=== Work order ===
Only those lines running from the start of the listing below through the line that holds "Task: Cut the" are to be written out, exactly and in full.

:::

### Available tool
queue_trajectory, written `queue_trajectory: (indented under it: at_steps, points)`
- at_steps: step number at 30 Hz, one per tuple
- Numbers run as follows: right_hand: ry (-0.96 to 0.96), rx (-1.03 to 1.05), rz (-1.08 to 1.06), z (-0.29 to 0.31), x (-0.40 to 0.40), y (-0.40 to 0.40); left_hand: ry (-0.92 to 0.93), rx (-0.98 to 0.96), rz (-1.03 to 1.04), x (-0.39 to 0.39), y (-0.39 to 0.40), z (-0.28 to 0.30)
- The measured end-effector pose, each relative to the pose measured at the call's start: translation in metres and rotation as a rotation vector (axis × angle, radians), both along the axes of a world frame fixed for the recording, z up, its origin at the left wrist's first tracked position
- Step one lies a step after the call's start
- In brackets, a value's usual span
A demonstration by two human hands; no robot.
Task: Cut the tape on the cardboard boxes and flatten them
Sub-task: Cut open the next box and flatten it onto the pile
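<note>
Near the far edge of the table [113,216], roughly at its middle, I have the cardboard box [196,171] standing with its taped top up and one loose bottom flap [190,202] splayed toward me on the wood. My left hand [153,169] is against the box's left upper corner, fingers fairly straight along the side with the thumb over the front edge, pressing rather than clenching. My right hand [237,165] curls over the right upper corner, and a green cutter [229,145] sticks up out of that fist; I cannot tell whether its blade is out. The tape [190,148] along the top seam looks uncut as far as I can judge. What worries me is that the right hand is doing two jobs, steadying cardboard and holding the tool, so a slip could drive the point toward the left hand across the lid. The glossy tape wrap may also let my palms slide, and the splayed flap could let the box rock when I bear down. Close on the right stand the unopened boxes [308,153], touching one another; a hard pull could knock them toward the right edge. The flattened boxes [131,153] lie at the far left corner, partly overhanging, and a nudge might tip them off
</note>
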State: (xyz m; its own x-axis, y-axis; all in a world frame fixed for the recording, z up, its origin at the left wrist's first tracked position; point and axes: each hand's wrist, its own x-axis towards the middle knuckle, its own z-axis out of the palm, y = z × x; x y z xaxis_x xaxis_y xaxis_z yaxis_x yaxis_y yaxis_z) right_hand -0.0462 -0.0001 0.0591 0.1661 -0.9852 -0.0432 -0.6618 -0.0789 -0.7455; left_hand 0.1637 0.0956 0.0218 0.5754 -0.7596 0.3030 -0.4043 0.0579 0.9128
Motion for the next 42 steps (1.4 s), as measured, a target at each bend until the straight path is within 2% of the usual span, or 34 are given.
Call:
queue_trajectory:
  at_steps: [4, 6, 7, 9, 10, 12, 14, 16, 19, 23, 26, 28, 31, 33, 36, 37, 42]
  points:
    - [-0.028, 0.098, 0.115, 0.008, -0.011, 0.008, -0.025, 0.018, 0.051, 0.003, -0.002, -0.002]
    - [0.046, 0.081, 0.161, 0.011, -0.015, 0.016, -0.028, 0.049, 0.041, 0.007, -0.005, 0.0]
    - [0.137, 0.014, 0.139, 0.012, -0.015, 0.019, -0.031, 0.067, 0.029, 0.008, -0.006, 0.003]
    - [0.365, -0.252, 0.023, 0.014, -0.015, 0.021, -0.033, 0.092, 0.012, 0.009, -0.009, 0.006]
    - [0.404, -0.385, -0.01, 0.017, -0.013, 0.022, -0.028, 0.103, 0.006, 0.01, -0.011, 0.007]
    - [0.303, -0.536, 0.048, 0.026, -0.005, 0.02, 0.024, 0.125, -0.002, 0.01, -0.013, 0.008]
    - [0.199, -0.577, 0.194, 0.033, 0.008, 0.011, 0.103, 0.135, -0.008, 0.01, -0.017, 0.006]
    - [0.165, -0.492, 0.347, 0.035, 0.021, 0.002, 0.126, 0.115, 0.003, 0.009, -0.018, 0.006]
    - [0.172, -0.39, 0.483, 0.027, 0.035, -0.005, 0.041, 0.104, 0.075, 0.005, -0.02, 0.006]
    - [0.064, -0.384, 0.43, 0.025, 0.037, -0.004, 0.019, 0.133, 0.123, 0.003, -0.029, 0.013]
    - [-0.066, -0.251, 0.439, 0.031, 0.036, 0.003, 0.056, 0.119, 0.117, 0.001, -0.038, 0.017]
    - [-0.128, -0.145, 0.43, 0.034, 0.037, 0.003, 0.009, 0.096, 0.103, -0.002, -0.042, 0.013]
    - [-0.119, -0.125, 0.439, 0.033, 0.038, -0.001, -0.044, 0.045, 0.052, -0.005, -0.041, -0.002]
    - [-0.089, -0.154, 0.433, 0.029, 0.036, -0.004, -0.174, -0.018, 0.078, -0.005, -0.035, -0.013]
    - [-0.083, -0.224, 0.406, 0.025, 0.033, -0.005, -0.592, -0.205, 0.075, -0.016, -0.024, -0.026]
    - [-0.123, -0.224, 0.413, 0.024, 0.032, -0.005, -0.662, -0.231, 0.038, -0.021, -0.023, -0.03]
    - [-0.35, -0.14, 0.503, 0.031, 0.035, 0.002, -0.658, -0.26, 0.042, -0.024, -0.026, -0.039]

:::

=== Task response ===
### Available tool
queue_trajectory, written `queue_trajectory: (indented under it: at_steps, points)`
- at_steps: step number at 30 Hz, one per tuple
- Numbers run as follows: right_hand: ry (-0.96 to 0.96), rx (-1.03 to 1.05), rz (-1.08 to 1.06), z (-0.29 to 0.31), x (-0.40 to 0.40), y (-0.40 to 0.40); left_hand: ry (-0.92 to 0.93), rx (-0.98 to 0.96), rz (-1.03 to 1.04), x (-0.39 to 0.39), y (-0.39 to 0.40), z (-0.28 to 0.30)
- The measured end-effector pose, each relative to the pose measured at the call's start: translation in metres and rotation as a rotation vector (axis × angle, radians), both along the axes of a world frame fixed for the recording, z up, its origin at the left wrist's first tracked position
- Step one lies a step after the call's start
- In brackets, a value's usual span
A demonstration by two human hands; no robot.
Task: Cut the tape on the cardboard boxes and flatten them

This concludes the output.